• [Exercise brief]: In the records that follow, find the line with "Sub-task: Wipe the"; from there, retype every line exactly through the line with "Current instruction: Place", which also belongs to the answer.

• [Input material]:
::::::::

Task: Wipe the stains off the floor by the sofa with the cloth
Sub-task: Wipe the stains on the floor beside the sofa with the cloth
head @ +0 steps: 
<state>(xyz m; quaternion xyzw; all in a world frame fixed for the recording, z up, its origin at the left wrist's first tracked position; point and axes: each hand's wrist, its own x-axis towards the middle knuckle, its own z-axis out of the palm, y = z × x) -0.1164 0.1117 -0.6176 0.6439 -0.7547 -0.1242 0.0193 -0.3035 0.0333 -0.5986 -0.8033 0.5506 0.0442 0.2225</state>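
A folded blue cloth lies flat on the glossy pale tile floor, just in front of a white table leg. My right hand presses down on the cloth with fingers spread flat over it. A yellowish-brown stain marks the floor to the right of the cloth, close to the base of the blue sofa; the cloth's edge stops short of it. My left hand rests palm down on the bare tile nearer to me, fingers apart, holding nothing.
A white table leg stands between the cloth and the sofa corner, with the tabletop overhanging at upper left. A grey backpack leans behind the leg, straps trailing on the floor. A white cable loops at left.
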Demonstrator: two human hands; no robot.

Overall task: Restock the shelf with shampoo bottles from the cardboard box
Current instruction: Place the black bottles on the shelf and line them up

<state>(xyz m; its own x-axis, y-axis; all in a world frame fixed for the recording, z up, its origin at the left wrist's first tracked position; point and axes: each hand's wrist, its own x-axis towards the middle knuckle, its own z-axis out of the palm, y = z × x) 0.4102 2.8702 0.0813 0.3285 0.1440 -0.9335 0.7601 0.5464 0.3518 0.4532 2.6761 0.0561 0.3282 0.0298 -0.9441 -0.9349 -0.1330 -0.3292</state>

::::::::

• [Your solution]:
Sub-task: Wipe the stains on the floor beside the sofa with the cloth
head @ +0 steps: 
<state>(xyz m; quaternion xyzw; all in a world frame fixed for the recording, z up, its origin at the left wrist's first tracked position; point and axes: each hand's wrist, its own x-axis towards the middle knuckle, its own z-axis out of the palm, y = z × x) -0.1164 0.1117 -0.6176 0.6439 -0.7547 -0.1242 0.0193 -0.3035 0.0333 -0.5986 -0.8033 0.5506 0.0442 0.2225</state>
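A folded blue cloth lies flat on the glossy pale tile floor, just in front of a white table leg. My right hand presses down on the cloth with fingers spread flat over it. A yellowish-brown stain marks the floor to the right of the cloth, close to the base of the blue sofa; the cloth's edge stops short of it. My left hand rests palm down on the bare tile nearer to me, fingers apart, holding nothing.
A white table leg stands between the cloth and the sofa corner, with the tabletop overhanging at upper left. A grey backpack leans behind the leg, straps trailing on the floor. A white cable loops at left.
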Demonstrator: two human hands; no robot.

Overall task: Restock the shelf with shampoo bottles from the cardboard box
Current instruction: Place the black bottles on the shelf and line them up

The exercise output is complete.